The European Uni – One Idea, Different Models

Registration here

Berlin & online, 3 March 2021. As part of the Una Europa Staff Week, on March 3rd, 9.30 a.m. CET, the homonymous University Alliance plans an online talk titled “The European University — One Idea, Different Models.”

The organisers have chosen a broad approach, they think “that the idea of the European University has seen the development of multifaceted models over the course of the last years. There is a proliferation of networks and programs, which aim at making the European university landscape more diverse and inclusive by fostering relationships between universities and encouraging collaboration between a multitude of different actors. In this talk, we want to ask which steps have been taken towards the idea of a European university and discuss directions for future developments that unfold from the joint activities of university alliances, networks, and partnerships.”

The FU website informs: “There is a proliferation of models, programs and formats among [University Alliances]. The aims and objectives of the various networks are very heterogeneous. Some concentrate their co-cooperation on specific research themes, others on student mobility, some want to create a unified European Campus, others plan to create ‘only’ joint programs. Most of them hope to enable students at some point to obtain a degree by combining studies in several EU countries. Some chose partners who were very much like themselves, others went for complimentary partners.”

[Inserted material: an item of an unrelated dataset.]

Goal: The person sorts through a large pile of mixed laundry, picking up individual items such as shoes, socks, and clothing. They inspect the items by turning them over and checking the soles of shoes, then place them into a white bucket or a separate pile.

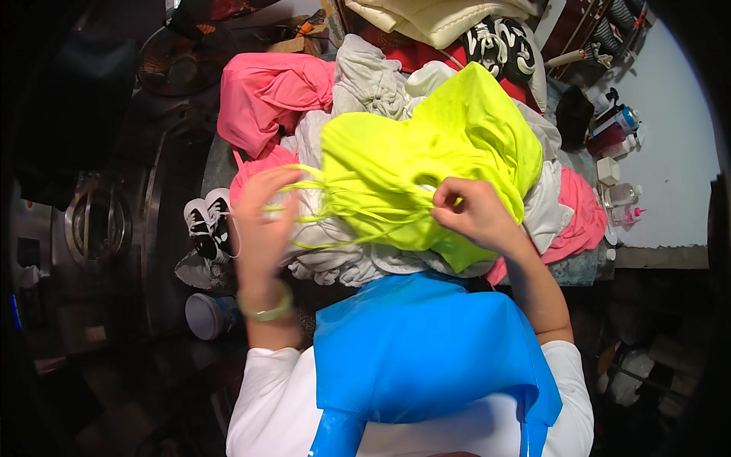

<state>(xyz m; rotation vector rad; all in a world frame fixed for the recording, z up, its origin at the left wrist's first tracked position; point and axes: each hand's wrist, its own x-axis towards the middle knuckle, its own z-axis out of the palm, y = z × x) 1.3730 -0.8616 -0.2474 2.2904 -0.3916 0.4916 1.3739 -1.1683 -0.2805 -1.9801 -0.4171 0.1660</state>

In this talk, representatives of the three networks Una Europa, Eutopia and Unite! have been invited to discuss the different paths these networks are currently going. They will talk about challenges they all have to face and the hopes they have for their future development. Among the questions to be discussed will be the following:

  • Which strategies and instruments of cooperation have been successful, particularly in times of a pandemic?
  • How far do the universities within the networks want to go in terms of forming a new joint European identify?
  • What are currently the main challenges in building European structures and programs – legal issues, financial issues, visionary issues, national egoisms to name but a few?
  • Where do the new networks see themselves in comparison to already existing European higher education institutions?
  • How far did some individual universities already change in the process?
  • What are the biggest positive aspects of the networks? Or is it too early to tell?
  • What are best practice models? A fusion of European universities into one or a European network?
  • Some networks have UK member institutions – how will the networks deal with Brexit?
  • How can we make the networks sustainable in terms of finance?
  • How would you measure the success of a ‘European University’?
  • Where do we envisage the networks in ten years from now?”

These questions will be discussed by our panel of experts:

  • James Smith, Vice-Principal International at University of Edinburgh, and Representative of Una Europa
  • Eva Wiberg, Vice-Chancellor at the University of Gothenburg, and Representative of EUTOPIA
  • Jens Schneider, Vice President of Transfer and International Affairs at Technische Universität Darmstadt, and Representative of UNITE!

The panel discussion will be moderated by Verena Blechinger-Talcott, Vice-President International at Freie Universität Berlin, and Representative of Una Europa.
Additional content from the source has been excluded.